#### [Your goal]
Read through the listing and copy every line that contains the word "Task".

#### [Records for this exercise]
>>>

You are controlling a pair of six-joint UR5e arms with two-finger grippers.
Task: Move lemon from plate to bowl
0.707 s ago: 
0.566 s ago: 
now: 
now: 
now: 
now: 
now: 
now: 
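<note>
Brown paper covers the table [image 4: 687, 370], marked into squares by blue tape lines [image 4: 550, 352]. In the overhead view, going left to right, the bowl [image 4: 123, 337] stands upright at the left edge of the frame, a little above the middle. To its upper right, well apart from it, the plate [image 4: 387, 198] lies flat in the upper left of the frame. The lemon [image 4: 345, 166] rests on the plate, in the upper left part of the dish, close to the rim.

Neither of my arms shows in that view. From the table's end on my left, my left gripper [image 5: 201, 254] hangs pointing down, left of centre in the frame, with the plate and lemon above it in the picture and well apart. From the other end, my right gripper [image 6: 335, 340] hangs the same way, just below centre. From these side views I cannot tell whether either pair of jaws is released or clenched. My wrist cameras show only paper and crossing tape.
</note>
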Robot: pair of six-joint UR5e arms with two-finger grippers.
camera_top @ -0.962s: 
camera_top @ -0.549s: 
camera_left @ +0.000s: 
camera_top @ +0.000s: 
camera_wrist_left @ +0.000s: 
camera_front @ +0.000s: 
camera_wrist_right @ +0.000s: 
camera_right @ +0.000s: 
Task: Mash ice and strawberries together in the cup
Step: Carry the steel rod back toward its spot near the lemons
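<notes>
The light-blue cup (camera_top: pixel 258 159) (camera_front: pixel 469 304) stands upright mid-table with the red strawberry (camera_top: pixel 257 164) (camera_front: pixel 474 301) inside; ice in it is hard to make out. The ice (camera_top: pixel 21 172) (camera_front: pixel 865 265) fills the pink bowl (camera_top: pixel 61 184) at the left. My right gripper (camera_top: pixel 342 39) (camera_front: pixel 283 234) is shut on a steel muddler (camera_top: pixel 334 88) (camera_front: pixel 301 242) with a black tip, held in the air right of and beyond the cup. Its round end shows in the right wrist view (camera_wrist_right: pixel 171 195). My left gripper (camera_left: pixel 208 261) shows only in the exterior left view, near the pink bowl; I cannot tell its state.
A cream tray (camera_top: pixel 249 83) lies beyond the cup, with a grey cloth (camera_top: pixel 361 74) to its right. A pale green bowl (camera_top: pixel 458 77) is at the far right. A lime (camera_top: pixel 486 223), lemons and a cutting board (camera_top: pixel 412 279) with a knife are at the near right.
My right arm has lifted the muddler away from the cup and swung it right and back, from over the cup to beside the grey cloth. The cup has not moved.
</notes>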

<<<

#### [Exercise solution]
Task: Move lemon from plate to bowl
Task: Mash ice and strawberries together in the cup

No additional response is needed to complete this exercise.